EQ character state coding

This activity involves the translation of published character states into ontology-based EQ descriptions. This requires deep domain knowledge providing full comprehension of the published descriptions and thorough understanding of anatomy and quality ontologies. This activity can be performed independent of annotations to particular taxa - the curator focuses only on describing the character states. As such, the curator will need to deal with far fewer rows of data when working in Phenote, as compared to simultaneous taxon annotation.

Taxon and specimen lists

This activity includes entering the list of species as named in the publication ("Publication Taxon") and choosing the matching taxon term from the TTO for each. Also at this step the list of specimens studied is entered for each taxon. This activity can be easily performed by an assistant with minimal training.

Character matrix

A character matrix provides the annotation of each species with a particular character state for each described character. Many studies publish the data already in matrix form. If a matrix is not available, the curator will need to prepare one representing the data for that publication. The states in the matrix are linked to those described in "EQ character state coding" by using corresponding character and character state numbers. The taxon names in the character matrix must match Publication Taxon entries in the taxon list. This activity may also include choosing an evidence code, from the evidence code ontology, for each state assignment (each cell). If a matrix is available for a publication, this activity requires little work on the part of an experience curator.

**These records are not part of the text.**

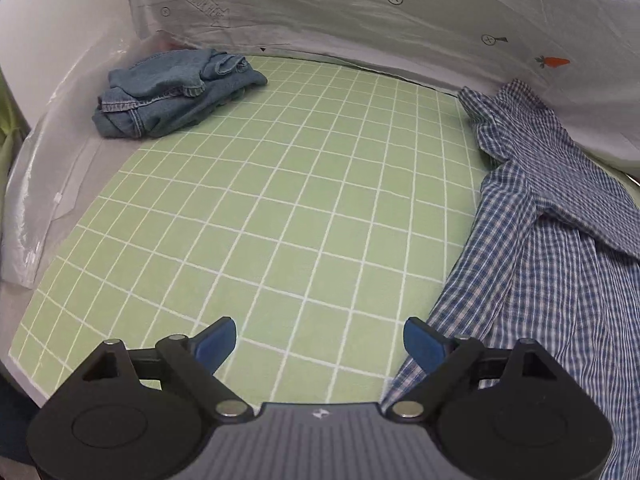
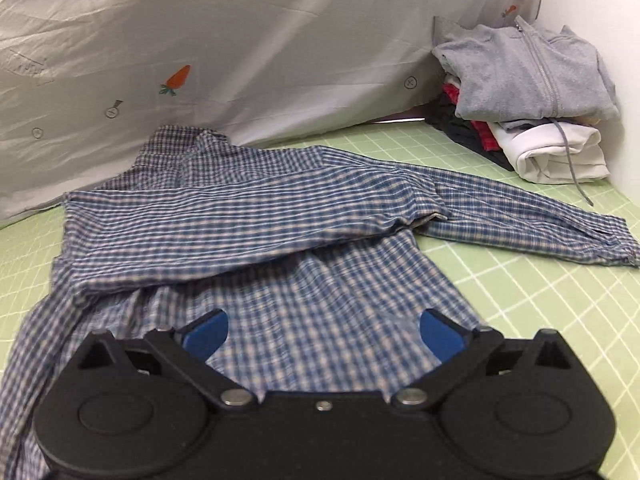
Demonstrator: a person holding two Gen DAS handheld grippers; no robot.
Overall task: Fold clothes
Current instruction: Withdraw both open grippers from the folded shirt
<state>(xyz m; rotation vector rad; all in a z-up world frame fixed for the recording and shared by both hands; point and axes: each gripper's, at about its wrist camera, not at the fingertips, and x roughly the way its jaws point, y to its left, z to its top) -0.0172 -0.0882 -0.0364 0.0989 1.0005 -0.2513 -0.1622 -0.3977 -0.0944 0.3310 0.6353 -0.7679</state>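
Both claws (image 1: 320, 344) (image 2: 324, 336) agape, tilted downward

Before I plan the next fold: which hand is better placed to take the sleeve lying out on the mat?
Probably right. The right gripper hangs open over the shirt, sleeve ahead; the left gripper faces bare mat.

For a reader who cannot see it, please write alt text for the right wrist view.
A blue checked shirt lies partly folded on a green grid mat, one sleeve stretched out to the right. The open right gripper hovers over its lower part, holding nothing. Behind, a stack of folded clothes topped by a grey zip hoodie sits against a white sheet.
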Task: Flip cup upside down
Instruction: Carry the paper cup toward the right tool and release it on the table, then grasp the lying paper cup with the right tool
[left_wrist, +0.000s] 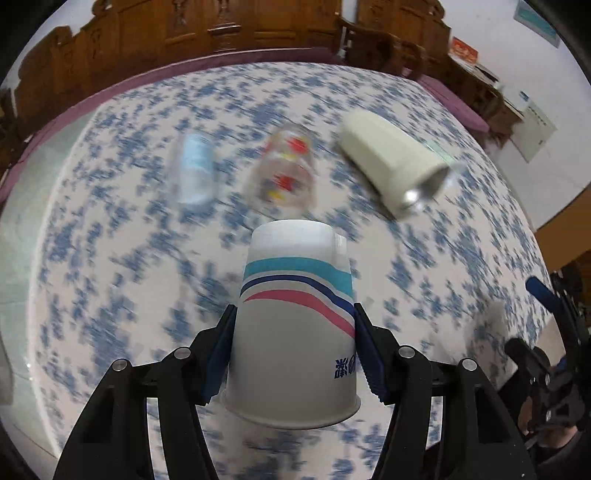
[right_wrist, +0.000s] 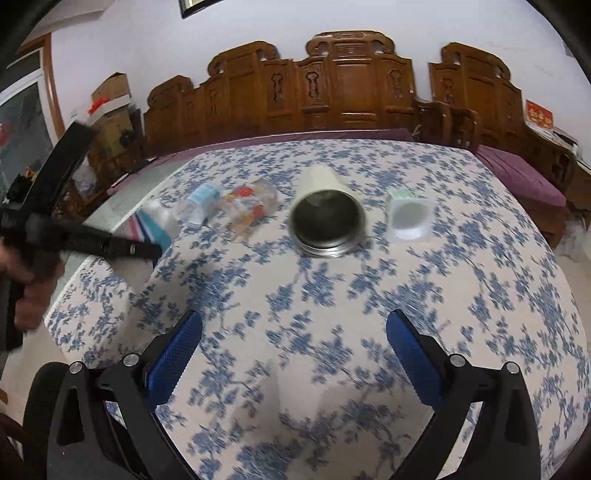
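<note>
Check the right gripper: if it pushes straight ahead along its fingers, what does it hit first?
Probably the cream steel-lined tumbler, lying on its side with its mouth toward the open right gripper. Only bare tablecloth lies between. Depth is unclear; a downward tilt would meet the cloth first.

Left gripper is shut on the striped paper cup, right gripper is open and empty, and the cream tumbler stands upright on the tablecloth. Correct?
Not quite. The cream tumbler lies on its side, its open mouth facing the right wrist camera. The rest holds: the left gripper grips the striped paper cup, and the right gripper is open and empty.
</note>
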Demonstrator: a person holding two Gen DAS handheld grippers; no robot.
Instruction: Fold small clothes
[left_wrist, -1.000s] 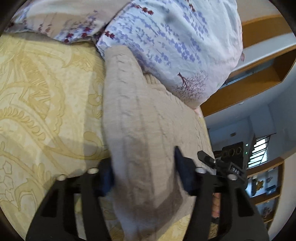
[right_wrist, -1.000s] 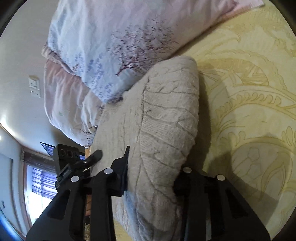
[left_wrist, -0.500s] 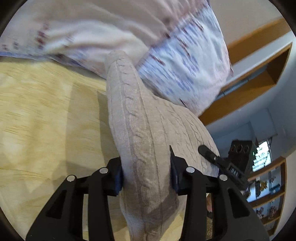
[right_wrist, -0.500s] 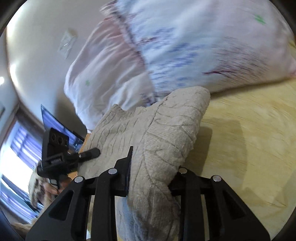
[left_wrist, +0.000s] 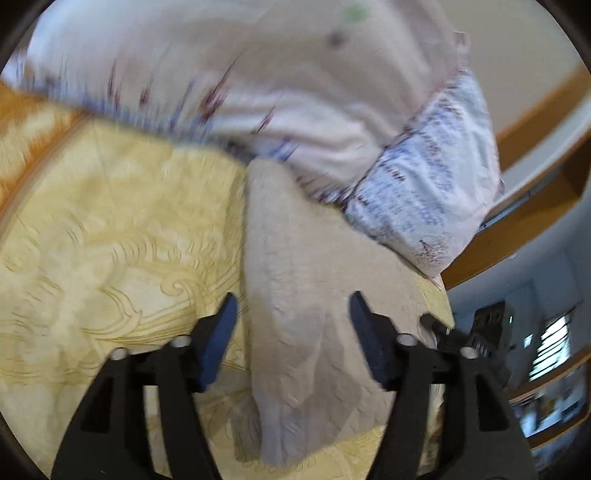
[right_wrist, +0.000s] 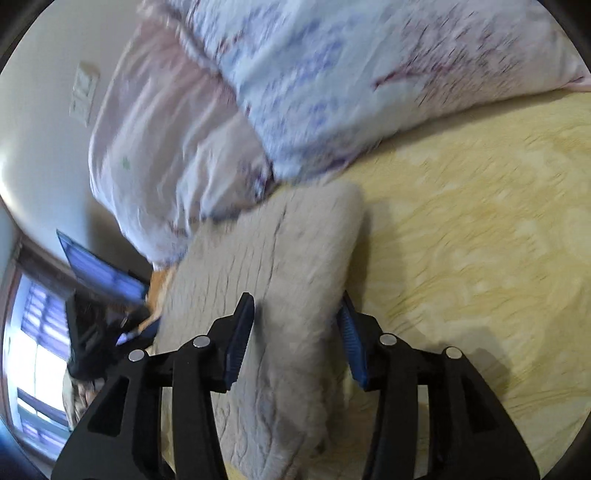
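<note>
A beige cable-knit sweater (left_wrist: 306, 295), folded into a long band, lies on the yellow patterned bedspread (left_wrist: 110, 258) with its far end against the pillows. My left gripper (left_wrist: 293, 325) straddles one end of it, jaws opening, and neither pad presses the knit. In the right wrist view the sweater (right_wrist: 280, 266) runs between the fingers of my right gripper (right_wrist: 295, 332). Its jaws are opening too, the blue pads standing just off the cloth. Each view is blurred by motion.
Floral pillows (left_wrist: 332, 92) (right_wrist: 369, 74) are stacked at the head of the bed, right behind the sweater. The right gripper's body (left_wrist: 487, 332) shows at the left wrist view's right edge. Wooden shelves (left_wrist: 535, 192) and a window (right_wrist: 33, 350) lie beyond the bed.
Both grippers were shut on the sweater's ends and carried it toward the pillows. Now both have let go, their jaws spread, and the sweater rests on the bedspread.
</note>
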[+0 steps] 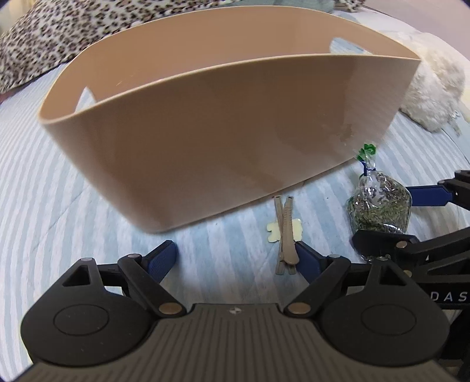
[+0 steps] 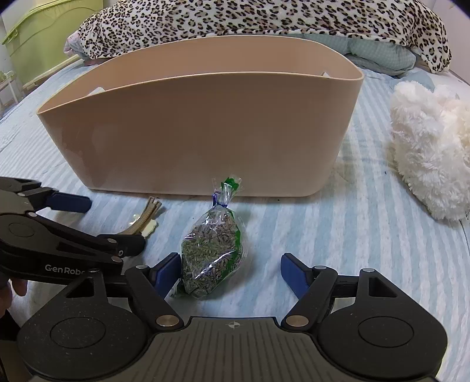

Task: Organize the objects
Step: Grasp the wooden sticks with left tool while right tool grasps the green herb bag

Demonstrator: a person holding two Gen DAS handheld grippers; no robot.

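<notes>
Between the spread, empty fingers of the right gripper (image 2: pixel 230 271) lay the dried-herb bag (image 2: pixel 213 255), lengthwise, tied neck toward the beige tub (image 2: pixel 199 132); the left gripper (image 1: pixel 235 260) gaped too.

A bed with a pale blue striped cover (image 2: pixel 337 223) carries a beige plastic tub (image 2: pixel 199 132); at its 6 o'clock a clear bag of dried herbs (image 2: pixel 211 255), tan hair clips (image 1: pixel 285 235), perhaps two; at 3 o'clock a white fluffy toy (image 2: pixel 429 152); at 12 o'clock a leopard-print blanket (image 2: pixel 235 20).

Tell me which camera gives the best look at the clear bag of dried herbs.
The right wrist view. There the bag of dried herbs lies whole and centred on the striped bedding, tied top included. In the left wrist view the bag sits at the right edge, its lower end hidden behind the right hand-held gripper.
</notes>
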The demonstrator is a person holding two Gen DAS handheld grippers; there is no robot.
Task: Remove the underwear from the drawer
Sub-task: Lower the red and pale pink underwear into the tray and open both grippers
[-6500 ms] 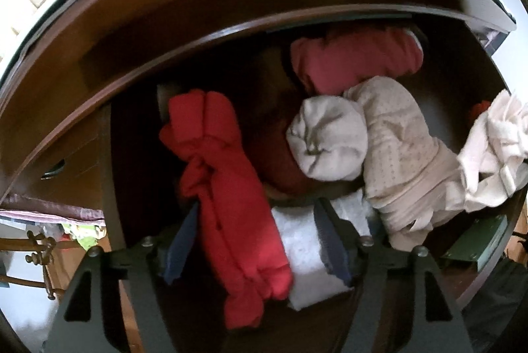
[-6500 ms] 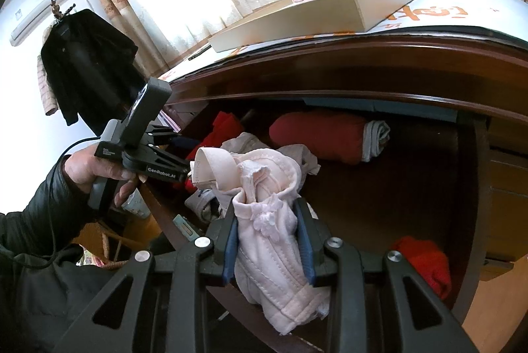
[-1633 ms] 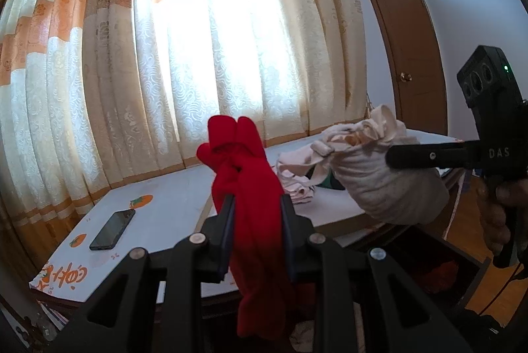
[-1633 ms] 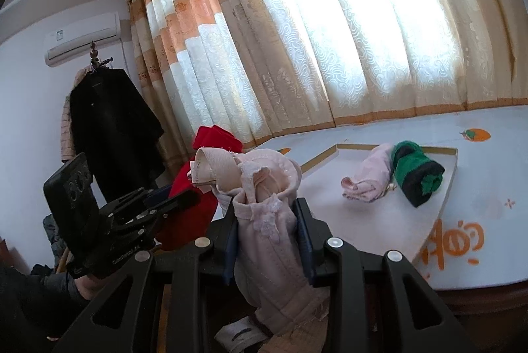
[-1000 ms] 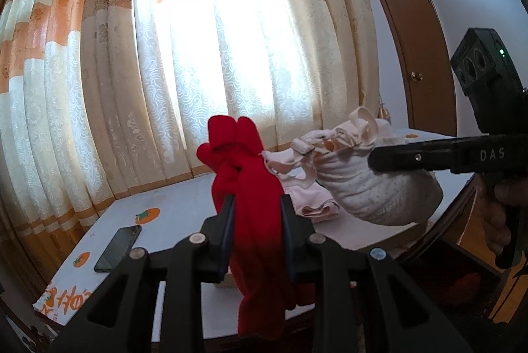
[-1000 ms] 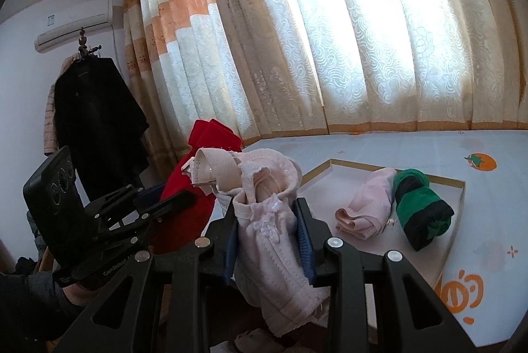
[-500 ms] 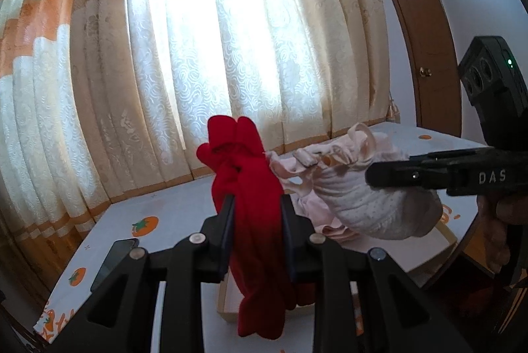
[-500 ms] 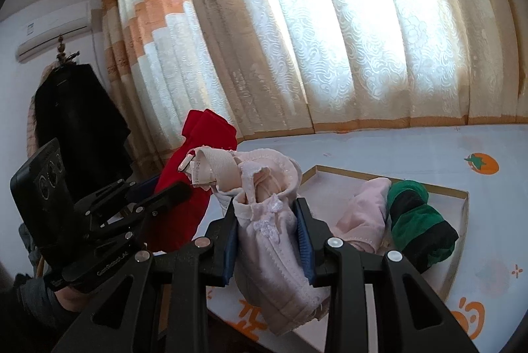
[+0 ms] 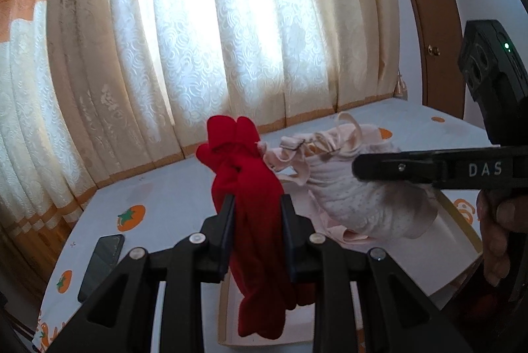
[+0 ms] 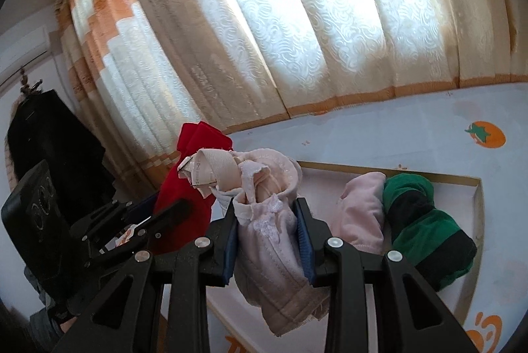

Output from each of these activities can be merged using a non-interactive script, producing resultant taxon-specific EQ annotations.

Implementation proposal

Overview

"EQ character state coding" can continue to be performed within Phenote, being Phenote's core capability. A revised Phenoscape configuration will be created, eliminating all taxon-related columns from the annotation table, but adding a column for "character state". Curators will enter 1 or more annotation rows for each character/character state combination, with no reference to any particular taxon. The curator can enter multiple EQ's to represent any particular character state. The search filter field at the bottom of the table will be enhanced such that the curator can filter the list down to one character at a time, viewing only the EQ annotations for the states of that character. The curator will save these EQ annotations to a file for later processing.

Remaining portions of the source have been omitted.